Note: Okay so this chapter is told from Draco's PoV, it begins about two months after the final battle at Hogwarts and Draco got a pardon to go free from the ministry while his parents and most others he knew are locked away in Azkaban. Sorry the chapter is so short, but it's basically just exposition, trying to give you and idea of how Draco feels. I apologize ahead of time for not sticking to J.K Rowling's story line perfectly, but I tried to remain faithful to it as much as I could.

WHERE THE COLORS DON'T GO

God, how I'd always hated that building. The gothic windows and the cold, hard floors. Of course, being thrown on the floors a number of times, I remembered them well. Oh well, I knew I couldn't stay away from this mansion forever, after all it was my house since dear old Mom and Dad have no use for it in Azkaban. Hell, I was lucky to not be sitting next to them.

That pardon from the ministry was a lucky break for me. Looking back on it, I did have a fairly good case. Painting myself as the mistreated child of a toxic home environment, with myself having no choice but to become a Death Eater. My life story was pretty pitiful when you actually spoke it out loud, but I always saw it as making me tough. Being beaten as a kid made me a badass and that had always worked in my favor.

But still I probably wouldn't have gotten that pardon if Potter had chosen to testify against me. Apparently he was supposed to, but he never showed. Lucky for me. He was probably too busy being treated like royalty. Who would've ever thought that I would be a free man because of Potter. Hah, kind of ironic.

I wished I could've found a different house to live in. The first step into the foyer of the mansion made me sick , I don't know how I could stand living there. There was weeks worth of postage on the floor in the foyer, old Daily prophets and such. I remember the first headline I read:

CHOSEN ONE ACCEPTS AUROR INTERNSHIP AT MINISTRY

Harry Potter, most famously known as the Chosen One has decided to accept

the internship that was offered to him from the new minister, Kingsley Shack-

lebolt. "I always wanted to be an auror and I feel this internship is a great opp-

urtunity for me-

Yadda, yadda, yadda. Of course, it's front page news if the chosen one sneezes let alone accepts an internship at the ministry. I couldn't care less. I didn't have to deal with the prick anymore, but still I read the article despite that. I don't really know why I read it except for the fact that I had nothing better to do. As soon as I had finished the article an owl arrived at the mansion to deliver the day's post.

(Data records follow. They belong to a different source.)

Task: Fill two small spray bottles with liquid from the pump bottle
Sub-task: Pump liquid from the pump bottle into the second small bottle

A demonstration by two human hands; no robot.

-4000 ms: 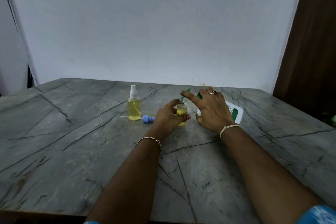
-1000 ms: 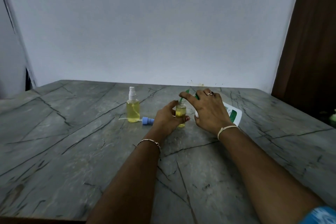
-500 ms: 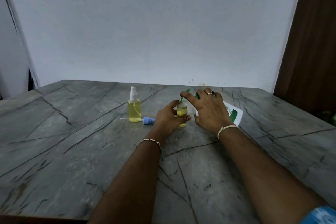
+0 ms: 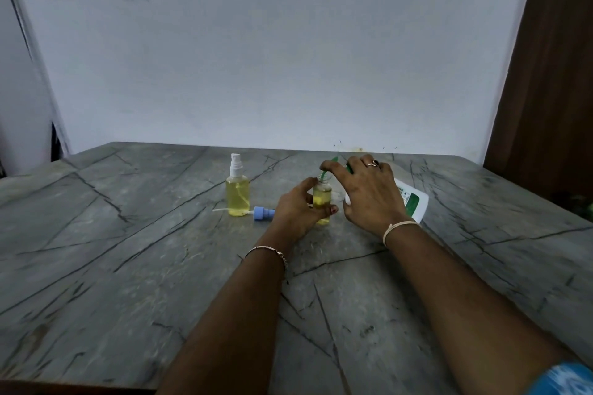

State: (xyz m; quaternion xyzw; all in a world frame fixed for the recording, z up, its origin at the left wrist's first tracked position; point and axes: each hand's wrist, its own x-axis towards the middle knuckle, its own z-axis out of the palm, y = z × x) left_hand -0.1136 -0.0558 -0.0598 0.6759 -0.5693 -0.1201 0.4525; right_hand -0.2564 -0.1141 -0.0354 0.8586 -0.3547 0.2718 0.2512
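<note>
Head view: the left hand (image 4: 296,212) pinches the open small bottle (image 4: 322,200) between thumb and fingertips and holds it upright on the table (image 4: 128,266), with yellow liquid well up its body. Just above that pinch, the green spout (image 4: 326,171) of the pump bottle (image 4: 414,202) reaches the little neck. The right hand (image 4: 369,196) lies spread over the pump head, fingers fairly straight and forefinger along the spout, pressing rather than clutching.

To do this well, I'd keep the spout tip inside the neck and give short, slow strokes, since a hard one would likely spatter. I'd stop below the neck so the sprayer's tube has room.

That blue sprayer cap (image 4: 260,212) lies just outside the left knuckles (handy for fitting next). Past it stands the filled spray bottle (image 4: 237,197), already capped.
</note>
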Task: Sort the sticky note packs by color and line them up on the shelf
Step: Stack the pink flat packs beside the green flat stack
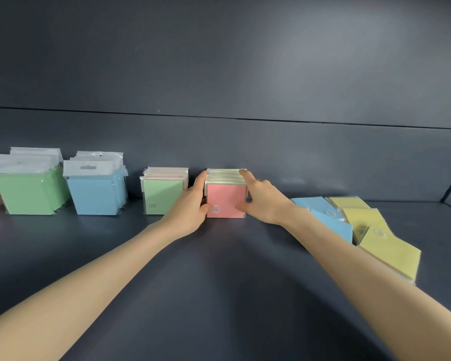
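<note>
The dark grey shelf [219, 269] runs wide and matte under a back wall [219, 61] of the same colour, crossed by one thin seam. Both hands clasp an upright row of pink sticky note packs [225, 200] at the middle: left hand [190, 204] pressed to its left side, right hand [264, 199] to its right, each grip closed against it. Green packs [163, 196] stand just left; blue packs [328, 217] and yellow packs [380, 235] lie loose at right.

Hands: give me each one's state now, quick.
Left hand: closed on the pink row's left side.
Right hand: closed on its right side.
</note>
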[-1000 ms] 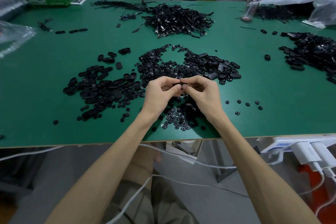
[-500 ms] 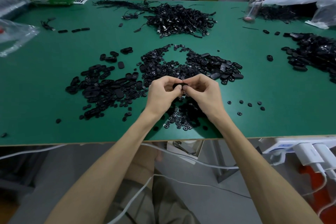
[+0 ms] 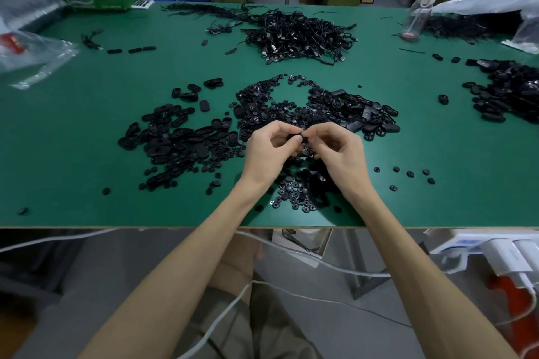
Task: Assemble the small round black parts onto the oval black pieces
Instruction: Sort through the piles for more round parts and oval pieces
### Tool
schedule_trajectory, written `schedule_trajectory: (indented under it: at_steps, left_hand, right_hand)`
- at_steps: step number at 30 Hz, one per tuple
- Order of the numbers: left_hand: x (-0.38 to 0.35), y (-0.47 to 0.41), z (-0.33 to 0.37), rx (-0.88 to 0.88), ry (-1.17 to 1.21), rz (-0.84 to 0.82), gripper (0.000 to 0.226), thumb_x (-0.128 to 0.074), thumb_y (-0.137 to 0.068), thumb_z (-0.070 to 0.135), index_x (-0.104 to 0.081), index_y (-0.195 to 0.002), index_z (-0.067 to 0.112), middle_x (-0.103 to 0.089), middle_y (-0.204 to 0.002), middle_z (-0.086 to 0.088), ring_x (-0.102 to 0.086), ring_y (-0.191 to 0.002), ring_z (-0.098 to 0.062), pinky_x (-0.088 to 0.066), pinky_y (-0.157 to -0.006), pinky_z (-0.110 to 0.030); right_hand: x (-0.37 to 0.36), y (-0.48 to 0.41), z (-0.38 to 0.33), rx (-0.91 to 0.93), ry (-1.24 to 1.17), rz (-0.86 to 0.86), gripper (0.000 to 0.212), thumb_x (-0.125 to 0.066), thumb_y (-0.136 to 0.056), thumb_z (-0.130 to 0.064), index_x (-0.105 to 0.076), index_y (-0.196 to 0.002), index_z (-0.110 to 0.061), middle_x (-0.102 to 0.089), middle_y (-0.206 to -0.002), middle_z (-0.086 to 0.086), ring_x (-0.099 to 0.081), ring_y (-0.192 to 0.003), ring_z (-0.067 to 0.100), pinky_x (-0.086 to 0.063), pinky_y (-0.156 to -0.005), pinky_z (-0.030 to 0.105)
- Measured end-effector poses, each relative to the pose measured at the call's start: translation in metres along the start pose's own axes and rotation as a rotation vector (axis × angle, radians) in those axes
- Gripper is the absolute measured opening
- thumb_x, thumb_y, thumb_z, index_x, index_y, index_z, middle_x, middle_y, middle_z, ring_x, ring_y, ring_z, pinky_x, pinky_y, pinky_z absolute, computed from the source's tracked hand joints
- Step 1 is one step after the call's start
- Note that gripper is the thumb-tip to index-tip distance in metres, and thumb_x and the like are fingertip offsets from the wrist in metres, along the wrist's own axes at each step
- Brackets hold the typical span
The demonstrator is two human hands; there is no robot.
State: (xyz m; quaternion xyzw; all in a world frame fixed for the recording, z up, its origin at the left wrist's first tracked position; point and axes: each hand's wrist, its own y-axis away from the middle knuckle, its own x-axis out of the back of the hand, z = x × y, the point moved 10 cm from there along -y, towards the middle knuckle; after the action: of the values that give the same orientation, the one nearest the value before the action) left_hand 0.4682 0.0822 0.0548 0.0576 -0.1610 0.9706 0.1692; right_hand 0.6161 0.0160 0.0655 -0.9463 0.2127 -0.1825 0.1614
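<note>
- Left hand (image 3: 271, 148) and right hand (image 3: 335, 148) meet over the tabletop (image 3: 73, 140), mid-width and near the front edge. Fingers are curled, tips touching, and both pinch one black part (image 3: 302, 138) between them.
- The part is mostly covered by fingers. Can't tell if it's an oval, a round, or the two already mated.
- My read: press-fit step in hand, one hand bracing while the other pushes.
- It's held off the surface, right above the stock. Probably so the thumbs can squeeze from both sides and a drop lands back in the heap.
- Rounds (image 3: 300, 192) are heaped under the wrists at the front edge, a short reach for the next pick.
- Ovals (image 3: 175, 143) are spread left of the hands. Mixed stock (image 3: 291, 105) sits just behind them.
- Another black pile (image 3: 507, 90) sits at the right edge, well apart. Could be finished units, can't confirm.
- Cable heap (image 3: 297, 35) is toward the far edge and a bottle (image 3: 418, 14) is near the far right corner. Neither looks in play.
- Plenty of loose stock on the table, so I'd judge the run far from done.
- Risk: the part slips out of the pinch and gets lost among identical black bits.
</note>
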Motion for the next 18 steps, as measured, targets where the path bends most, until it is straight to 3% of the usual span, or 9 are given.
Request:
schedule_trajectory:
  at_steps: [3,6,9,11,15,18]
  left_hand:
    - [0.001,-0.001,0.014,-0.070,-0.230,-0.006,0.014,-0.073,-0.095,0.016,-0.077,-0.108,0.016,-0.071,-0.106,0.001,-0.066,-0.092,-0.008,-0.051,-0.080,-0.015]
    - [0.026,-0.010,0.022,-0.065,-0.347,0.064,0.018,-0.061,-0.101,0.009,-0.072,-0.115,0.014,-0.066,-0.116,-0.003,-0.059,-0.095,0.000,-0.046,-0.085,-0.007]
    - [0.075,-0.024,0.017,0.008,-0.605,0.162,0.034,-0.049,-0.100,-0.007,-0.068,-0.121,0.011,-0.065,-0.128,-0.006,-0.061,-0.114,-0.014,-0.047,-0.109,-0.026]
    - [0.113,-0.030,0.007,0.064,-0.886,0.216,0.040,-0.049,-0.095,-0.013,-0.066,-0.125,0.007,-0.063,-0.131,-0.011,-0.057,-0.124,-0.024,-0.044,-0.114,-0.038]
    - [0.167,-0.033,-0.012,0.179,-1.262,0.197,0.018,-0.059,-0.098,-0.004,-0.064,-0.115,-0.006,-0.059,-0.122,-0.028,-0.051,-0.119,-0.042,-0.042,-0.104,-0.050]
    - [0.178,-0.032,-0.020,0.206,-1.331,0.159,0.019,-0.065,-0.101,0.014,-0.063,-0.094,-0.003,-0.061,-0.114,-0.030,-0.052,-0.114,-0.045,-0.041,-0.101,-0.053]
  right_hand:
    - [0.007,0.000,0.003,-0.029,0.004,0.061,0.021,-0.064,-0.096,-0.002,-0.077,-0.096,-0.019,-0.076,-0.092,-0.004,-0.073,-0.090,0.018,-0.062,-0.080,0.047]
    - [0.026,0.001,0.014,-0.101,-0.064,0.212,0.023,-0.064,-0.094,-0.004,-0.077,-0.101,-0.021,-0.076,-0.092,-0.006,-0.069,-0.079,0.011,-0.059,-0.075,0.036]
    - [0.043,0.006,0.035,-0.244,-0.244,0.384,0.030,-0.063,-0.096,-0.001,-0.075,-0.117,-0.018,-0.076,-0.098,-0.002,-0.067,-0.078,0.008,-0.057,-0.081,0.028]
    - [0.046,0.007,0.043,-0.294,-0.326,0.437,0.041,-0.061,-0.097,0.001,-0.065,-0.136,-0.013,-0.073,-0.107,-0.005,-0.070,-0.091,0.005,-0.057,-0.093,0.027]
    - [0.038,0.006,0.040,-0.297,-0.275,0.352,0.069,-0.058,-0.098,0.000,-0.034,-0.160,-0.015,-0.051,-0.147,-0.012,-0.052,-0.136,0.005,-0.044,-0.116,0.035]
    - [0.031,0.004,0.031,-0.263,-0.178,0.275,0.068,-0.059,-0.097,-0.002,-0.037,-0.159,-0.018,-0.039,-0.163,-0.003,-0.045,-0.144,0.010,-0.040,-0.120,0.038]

Nothing really interesting, another Daily Prophet (with nothing about the Chosen One on the cover, shock) that I barely glanced at and a letter addressed to me. I opened it and read.

My Dearest Draco,

I was so relieved to hear that you got a pardon from the ministry. I had been worrying about you ever since you were taken away from the battle with all the other Death Eaters. I must say that I knew you deserved the pardon though.

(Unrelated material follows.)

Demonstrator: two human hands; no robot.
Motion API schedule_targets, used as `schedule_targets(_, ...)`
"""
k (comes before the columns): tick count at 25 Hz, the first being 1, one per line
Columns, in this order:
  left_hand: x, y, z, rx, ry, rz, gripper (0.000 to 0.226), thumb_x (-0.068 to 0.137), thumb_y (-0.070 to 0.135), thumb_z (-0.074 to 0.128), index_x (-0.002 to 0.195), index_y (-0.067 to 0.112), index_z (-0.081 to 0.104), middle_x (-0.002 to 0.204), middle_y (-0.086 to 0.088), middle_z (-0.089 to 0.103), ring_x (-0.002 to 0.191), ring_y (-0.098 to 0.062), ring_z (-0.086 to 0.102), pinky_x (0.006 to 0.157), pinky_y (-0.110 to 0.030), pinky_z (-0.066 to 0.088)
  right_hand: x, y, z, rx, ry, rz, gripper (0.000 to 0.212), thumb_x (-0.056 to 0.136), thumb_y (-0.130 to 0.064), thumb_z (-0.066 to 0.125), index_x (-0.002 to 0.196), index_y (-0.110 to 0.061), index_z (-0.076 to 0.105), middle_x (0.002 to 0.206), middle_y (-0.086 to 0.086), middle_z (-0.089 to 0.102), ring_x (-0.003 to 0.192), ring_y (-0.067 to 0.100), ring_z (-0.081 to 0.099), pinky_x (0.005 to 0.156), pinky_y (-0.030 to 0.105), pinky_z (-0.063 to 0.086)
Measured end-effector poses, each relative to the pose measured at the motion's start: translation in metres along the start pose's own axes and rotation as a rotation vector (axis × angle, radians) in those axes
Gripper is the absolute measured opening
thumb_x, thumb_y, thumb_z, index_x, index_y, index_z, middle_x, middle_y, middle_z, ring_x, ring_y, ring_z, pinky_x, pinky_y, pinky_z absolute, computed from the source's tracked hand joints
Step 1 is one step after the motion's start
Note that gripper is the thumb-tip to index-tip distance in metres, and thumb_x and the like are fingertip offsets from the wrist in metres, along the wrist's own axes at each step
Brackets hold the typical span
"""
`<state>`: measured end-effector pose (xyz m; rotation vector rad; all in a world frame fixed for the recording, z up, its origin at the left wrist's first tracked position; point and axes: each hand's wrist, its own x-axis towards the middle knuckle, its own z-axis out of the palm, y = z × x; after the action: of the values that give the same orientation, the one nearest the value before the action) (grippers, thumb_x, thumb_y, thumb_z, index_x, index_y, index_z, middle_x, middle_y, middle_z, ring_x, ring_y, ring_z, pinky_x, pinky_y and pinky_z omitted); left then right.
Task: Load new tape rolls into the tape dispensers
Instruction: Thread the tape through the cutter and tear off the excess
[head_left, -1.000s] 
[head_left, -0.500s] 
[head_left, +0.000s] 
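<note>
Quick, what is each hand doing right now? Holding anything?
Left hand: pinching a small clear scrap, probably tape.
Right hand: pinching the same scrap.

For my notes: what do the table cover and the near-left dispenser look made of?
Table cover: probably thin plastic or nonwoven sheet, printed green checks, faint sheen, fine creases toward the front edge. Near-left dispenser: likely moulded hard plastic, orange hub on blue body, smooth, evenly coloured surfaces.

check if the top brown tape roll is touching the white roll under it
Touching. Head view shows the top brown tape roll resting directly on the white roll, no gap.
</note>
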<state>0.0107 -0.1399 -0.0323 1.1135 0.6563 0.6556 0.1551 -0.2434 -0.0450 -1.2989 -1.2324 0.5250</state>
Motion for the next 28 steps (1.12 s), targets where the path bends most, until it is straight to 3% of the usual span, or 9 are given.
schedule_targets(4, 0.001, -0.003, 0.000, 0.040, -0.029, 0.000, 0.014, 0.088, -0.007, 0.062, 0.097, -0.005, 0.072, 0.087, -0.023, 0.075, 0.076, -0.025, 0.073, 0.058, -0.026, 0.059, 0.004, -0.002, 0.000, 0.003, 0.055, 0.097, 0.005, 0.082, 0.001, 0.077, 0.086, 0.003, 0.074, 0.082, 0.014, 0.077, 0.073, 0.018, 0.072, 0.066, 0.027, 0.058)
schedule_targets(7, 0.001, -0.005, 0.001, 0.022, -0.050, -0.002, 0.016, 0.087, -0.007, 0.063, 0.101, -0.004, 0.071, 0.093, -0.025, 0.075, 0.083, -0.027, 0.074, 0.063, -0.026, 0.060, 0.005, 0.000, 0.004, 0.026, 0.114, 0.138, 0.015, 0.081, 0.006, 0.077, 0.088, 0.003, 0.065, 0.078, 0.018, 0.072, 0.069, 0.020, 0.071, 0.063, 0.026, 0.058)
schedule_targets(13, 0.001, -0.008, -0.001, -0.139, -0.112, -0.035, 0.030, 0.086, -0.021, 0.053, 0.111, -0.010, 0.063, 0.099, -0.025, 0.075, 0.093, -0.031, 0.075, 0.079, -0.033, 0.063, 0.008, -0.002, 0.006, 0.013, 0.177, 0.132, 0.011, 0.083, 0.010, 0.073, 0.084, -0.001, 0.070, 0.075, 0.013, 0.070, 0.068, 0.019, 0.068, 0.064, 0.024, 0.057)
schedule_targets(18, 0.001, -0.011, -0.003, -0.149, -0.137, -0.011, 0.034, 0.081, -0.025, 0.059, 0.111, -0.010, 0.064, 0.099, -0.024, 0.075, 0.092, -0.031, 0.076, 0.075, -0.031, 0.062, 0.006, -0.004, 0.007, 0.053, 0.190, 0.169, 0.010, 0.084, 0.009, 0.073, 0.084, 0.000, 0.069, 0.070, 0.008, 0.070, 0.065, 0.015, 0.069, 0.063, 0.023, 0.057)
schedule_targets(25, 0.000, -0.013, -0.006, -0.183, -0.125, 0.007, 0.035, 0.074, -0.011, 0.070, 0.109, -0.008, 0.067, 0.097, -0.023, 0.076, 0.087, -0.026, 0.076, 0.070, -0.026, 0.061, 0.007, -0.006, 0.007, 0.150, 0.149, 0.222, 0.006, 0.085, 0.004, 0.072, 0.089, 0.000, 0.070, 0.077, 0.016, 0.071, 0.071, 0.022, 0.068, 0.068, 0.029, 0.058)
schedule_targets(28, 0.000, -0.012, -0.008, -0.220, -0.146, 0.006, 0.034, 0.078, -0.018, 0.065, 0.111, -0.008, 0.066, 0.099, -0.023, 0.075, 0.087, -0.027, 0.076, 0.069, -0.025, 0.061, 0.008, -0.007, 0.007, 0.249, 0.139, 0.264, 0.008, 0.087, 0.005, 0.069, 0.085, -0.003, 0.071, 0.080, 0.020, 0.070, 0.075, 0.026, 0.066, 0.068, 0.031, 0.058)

I've missed you so much Draco, we have to arrange a time to see each other now that we won't see each other at school anymore.

Much Love,

Pansy

I tossed the letter aside. What an insufferable girl she was. She was very dim and impossible to talk to about anything. I would've rather had a conversation with, Hell, even with Potter than with Pansy. She was a pretty girl, but so insipid. I had tried hard not to laugh the first time she told me that she loved me. It was cruel, I know to even think of laughing, but God, I doubt she even knew what the word meant.

The house felt cold and unwelcoming. Hell, it had never really felt warm. I don't know what I was expecting from it. Did I think that now because my parents are locked away that the house wouldn't echo of the ghosts of my past? Did I think that the wails that could be heard in the house would leave no imprint? The people tortured there and even murdered, did I think that their souls would just leave the house at rest?

I guess I never really expected that the house would stand with no sign of its horrific past, but did it have to be so cold? Every step I took felt like it echoed for miles. I swore I could still hear the tormented cries respond to my every footstep. I had no desire to live in that house, to be haunted by the besieged souls that still echoed through the hallways. I did not want to remember my own cries of pain that sounded throughout that mansion.

The mansion had never been a home to me, like my parents had never been parents. The Dark Lord had taken away my youth and my family. This mansion was no home, but my own prison and I had no desire to continue my life here, but I don't believe I had a choice. My soul had been tied to the mansion since the first time I had tortured someone there. I was shackled to the house forever because of my own fear of standing up to my father.

My prison sentence had been far more severe than my parents'. Father and Mother had to live in Azkaban, but there they won't have to face their own demise. They won't be forced to walk every day in the house that destroyed them and made them something montrous, something even subhuman. I have to live here, myslef being constantly tortured by the ghosts of my past, the skeletons in my closet. This house is my own jail, my prison sentence is of my own creation.